Komoditas impor itu mencakup di antaranya peralatan mekanis, reaktor nuklir, ketel uap dan bahan bakunya sebesar US$42,58 juta, mesin dan peralatan listrik serta bahan bakunya (US$4,9 juta), perkakas alat makan sendok dan garpu (US$3,7 juta), senjata dan amunisi (US$1,33 juta), dan bahan kimia anorganik (US$0,83 juta).
Dari sisi impor ini, ada 40 kategori produk yang dibeli Indonesia dari Israel tahun 2020. Nilai impor tersebut mencapai US$56,53 juta, meningkat 123,2% dari tahun sebelumnya (2019) yang senilai US$25,27 juta.
Memperjelas Pemihakan
Hubungan ekonomi yang menguntungkan antara Indonesia-Israel jelas menjadi fenomena yang penting disimak. Apalagi di satu sisi, secara diplomatik Pemerintah Indonesia sebetulnya teguh menolak untuk mengakui kedaulatan Israel jika tak ada pengakuan kedaulatan Palestina.
Ketua Center For Islamic Studies In Economics and Development (CISFED) Farouk Abdullah Alwyni menilai, pemerintah Indonesia perlu mempertegas sikapnya terhadap Israel. Jangan sampai, kepentingan ekonomi mengaburkan objektif dalam menilai situasi geopolitik yang sedang terjadi.
“Sebenarnya sebagai negara yang berpegang terhadap amanah konstitusi, persoalan untung-rugi ekonomi adalah nomor dua. Di sini adalah bagaimana kita bisa konsisten terhadap konstitusi kita yang menolak segala macam bentuk penjajahan dan penindasan antara satu bangsa kepada bangsa yang lain.” Kata Farouk Alwyni saat Barisanco meminta keterangan, Selasa (18/5/2021).
Menurut Farouk, untuk menguatkan dukungan terhadap Palestina, pemerintah Indonesia perlu bergerak lebih jauh dari sekadar deklarasi. Dalam hal ini, pemerintah dapat mulai memakai instrumen ekonominya untuk memberi ‘hukuman’ terhadap Israel.
Indonesia tidak ada salahnya menyerukan boikot, sanksi, dan divestasi (BDS) terhadap produk-produk Israel. Secara nyata hal ini sudah dilakukan oleh beberapa negara, salah satunya Irlandia, dalam upaya mendukung penuh kemerdekaan Palestina.
Apa yang dilakukan Irlandia, menurut Farouk Alwyni, patut dijadikan contoh. Irlandia secara resmi melarang kongsi perdagangan dengan kawasan yang berstatus di bawah kekuasaan Israel.

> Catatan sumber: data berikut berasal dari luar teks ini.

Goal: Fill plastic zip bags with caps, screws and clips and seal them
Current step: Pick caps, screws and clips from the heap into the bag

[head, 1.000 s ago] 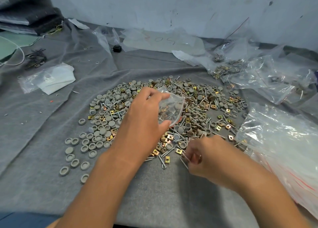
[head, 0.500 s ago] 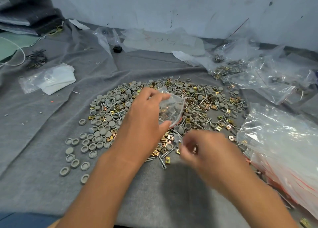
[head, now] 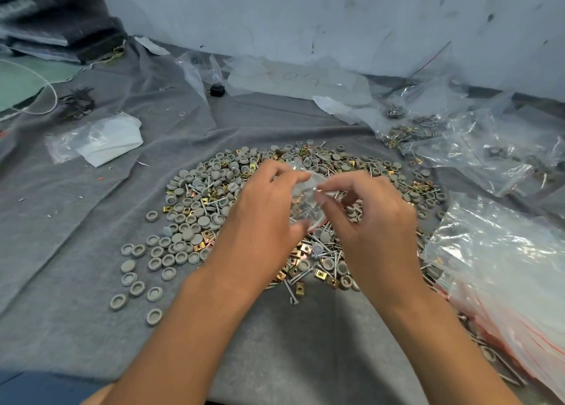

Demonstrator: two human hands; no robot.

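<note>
A broad pile of grey round caps (head: pixel 183 236), silver screws (head: pixel 328 251) and gold clips (head: pixel 298 253) lies on the grey cloth. My left hand (head: pixel 263 218) holds a small clear zip bag (head: pixel 304 204) above the pile, with some parts showing inside it. My right hand (head: pixel 367 221) is at the bag's mouth, its thumb and forefinger pinched together on something small and shiny. What it pinches is too small to name.
A stack of clear zip bags with red strips (head: pixel 513 297) lies at the right. Filled bags (head: pixel 458 141) sit at the back right. A bag with white paper (head: pixel 101 138) lies at the left. Dark clips (head: pixel 75 103) and a black knob (head: pixel 217 89) lie farther back.
My right hand has risen from the pile's front edge up to the mouth of the bag. My left hand has kept the bag in nearly the same place.
</note>
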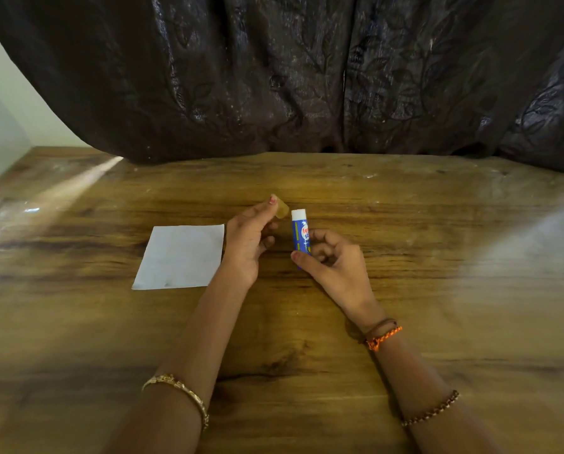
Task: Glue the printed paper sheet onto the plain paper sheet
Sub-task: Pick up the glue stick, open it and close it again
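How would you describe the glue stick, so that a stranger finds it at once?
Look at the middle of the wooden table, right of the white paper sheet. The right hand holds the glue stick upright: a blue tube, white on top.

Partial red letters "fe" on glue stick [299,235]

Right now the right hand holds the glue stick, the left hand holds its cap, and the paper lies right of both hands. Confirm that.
Wrong on one point: in the head view the paper lies left of both hands. The right hand holds the glue stick, and the left hand holds its cap.
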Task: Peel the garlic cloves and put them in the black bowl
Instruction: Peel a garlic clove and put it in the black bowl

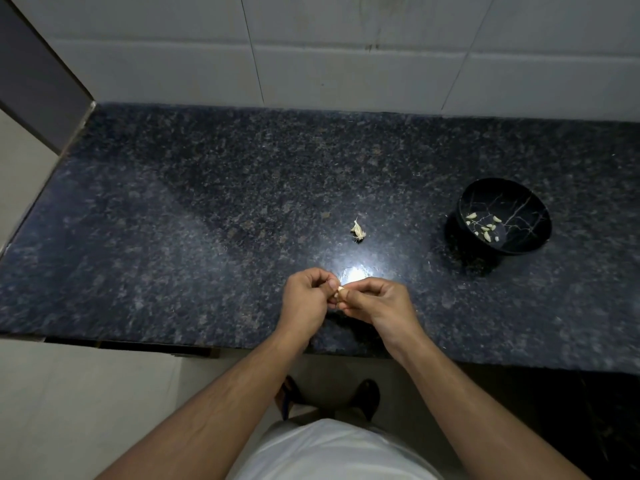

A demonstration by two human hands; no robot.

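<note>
- The left hand and the right hand meet over the front part of the counter, near the middle of its front edge.
- Both hands hold one small garlic clove between them. The fingers and thumbs of each hand are curled in and pinch the clove, so neither hand is spread open.
- Only a little pale bit of the clove shows between the fingertips. How much skin it has on cannot be told.
- A bright spot of light shines on the counter just behind the hands.
- A small pile of garlic skins lies on the counter behind the hands, about in the middle. It may have a clove in it; it is too small to tell.
- The black bowl sits on the right side of the counter, well apart from the hands. It has thin pale lines like cracks painted inside.
- Several peeled cloves lie in the bottom of the bowl.
- A white tiled wall stands along the back edge of the counter.
- Down below the front edge are the person's white shirt and two dark sandals on a pale floor.
</note>
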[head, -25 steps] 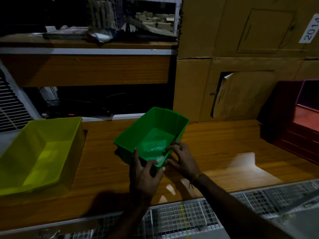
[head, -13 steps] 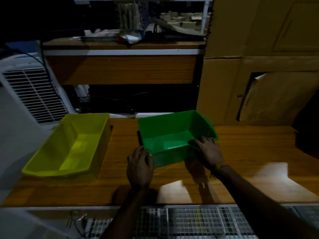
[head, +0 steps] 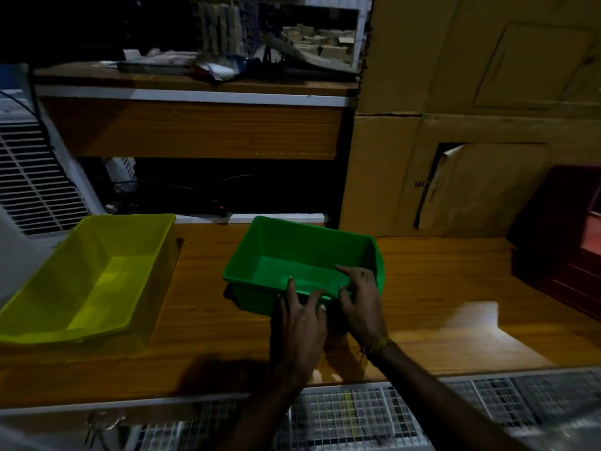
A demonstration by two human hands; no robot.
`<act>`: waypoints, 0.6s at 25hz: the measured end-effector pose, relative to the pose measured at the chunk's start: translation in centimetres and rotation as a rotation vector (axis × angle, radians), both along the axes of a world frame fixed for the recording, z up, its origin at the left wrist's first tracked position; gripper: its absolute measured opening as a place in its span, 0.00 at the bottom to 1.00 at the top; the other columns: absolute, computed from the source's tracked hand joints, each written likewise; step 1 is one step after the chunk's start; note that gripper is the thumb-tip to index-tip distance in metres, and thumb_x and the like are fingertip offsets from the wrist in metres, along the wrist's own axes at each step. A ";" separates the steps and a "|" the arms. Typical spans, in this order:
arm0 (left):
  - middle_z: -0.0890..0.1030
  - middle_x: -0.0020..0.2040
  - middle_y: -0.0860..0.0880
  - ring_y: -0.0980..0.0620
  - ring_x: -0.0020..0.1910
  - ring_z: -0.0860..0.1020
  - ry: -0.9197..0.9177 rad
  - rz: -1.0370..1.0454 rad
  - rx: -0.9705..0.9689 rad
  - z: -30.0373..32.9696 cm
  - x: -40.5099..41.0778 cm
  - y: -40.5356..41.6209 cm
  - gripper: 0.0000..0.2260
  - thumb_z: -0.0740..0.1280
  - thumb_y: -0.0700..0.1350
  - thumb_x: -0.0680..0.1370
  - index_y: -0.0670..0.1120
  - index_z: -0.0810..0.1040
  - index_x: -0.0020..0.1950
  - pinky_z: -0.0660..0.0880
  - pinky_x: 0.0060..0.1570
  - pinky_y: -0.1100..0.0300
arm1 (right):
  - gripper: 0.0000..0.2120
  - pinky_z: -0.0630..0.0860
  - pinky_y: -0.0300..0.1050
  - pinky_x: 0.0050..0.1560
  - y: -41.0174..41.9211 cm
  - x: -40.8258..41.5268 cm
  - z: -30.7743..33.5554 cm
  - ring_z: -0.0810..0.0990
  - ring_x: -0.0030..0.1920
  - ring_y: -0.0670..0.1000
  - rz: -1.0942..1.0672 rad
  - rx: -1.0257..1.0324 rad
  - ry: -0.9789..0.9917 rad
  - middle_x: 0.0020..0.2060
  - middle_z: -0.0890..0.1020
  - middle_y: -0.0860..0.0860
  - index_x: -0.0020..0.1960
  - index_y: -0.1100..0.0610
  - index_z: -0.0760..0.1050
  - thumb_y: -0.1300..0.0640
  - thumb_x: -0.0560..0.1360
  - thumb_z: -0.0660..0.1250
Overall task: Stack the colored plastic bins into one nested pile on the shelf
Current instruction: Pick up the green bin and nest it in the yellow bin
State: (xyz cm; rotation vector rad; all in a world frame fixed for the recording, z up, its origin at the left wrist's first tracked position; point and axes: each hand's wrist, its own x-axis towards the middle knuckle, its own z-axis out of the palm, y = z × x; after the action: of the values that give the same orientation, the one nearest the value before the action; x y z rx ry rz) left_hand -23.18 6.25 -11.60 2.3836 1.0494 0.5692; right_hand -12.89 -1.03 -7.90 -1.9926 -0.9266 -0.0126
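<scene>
A green plastic bin (head: 292, 255) stands on the wooden shelf (head: 439, 288) near its middle, turned a little askew. Both hands are on its near rim. My left hand (head: 300, 323) has its thumb over the rim and its fingers on the front wall. Beside it, my right hand (head: 359, 299) grips the near right corner, fingers reaching inside the bin. A larger yellow bin (head: 87, 278) sits empty at the shelf's left end, apart from the green one. A dark red bin (head: 566, 242) shows at the right edge, partly cut off.
Cardboard boxes (head: 471, 125) rise behind the shelf on the right. A second wooden shelf (head: 195, 125) with clutter hangs above the dark gap at the back. A white grille (head: 29, 180) stands at the left. Wire mesh (head: 357, 415) runs below the shelf's front edge.
My hands have come closer together on the green bin's near rim, and the bin has turned and shifted slightly to the right. The view swung back rightward.
</scene>
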 end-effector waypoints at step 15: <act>0.75 0.62 0.48 0.45 0.60 0.75 -0.206 0.106 -0.055 2.7 -3.6 6.2 0.17 0.64 0.33 0.71 0.52 0.81 0.51 0.76 0.52 0.55 | 0.18 0.61 0.59 0.73 -0.1 1.4 0.8 0.60 0.74 0.58 0.020 -0.461 -0.328 0.74 0.62 0.56 0.67 0.48 0.70 0.48 0.78 0.61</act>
State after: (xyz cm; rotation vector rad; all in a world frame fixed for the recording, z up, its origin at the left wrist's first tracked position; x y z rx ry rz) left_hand -26.82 12.49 -8.92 2.1782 1.0892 0.7945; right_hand -11.44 -1.10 -7.10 -2.4542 -1.2449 -0.1282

Meski ada sekitar 500 ribu hingga 1 juta poundsterling per tahun yang hilang dari kebijakan tersebut, Irlandia tak ambil pusing. “Mereka lebih penting untuk menegaskan diri sebagai negara yang anti terhadap penindasan dibanding urusan ekonomi.”
Farouk melanjutkan, “Banyak instrumen yang bisa digunakan pemerintah Indonesia. Bisa misalnya memberlakukan larangan seluruh entitas hukum di Indonesia berhubungan dengan entitas hukum Israel. Atau, bisa pula meningkatkan tarif impor terhadap Israel, seperti halnya yang dilakukan Amerika terhadap China yang dikenal istilah trade war.”
Farouk yakin pemerintah bisa memiliki ketegasan yang sama. Ia percaya bahwa Indonesia adalah negara yang berpegang kepada nilai-nilai keadilan dan kemanusiaan.
“Mengapa tidak? Ini justru akan menunjukkan bahwa kita adalah bangsa yang bermartabat, mempunyai pemihakan yang jelas, dan memegang prinsip-prinsip bahwa ada yang lebih besar dari ekonomi. Saya pikir seluruh bangsa besar akan berpegang hal-hal tersebut,” pungkas Farouk.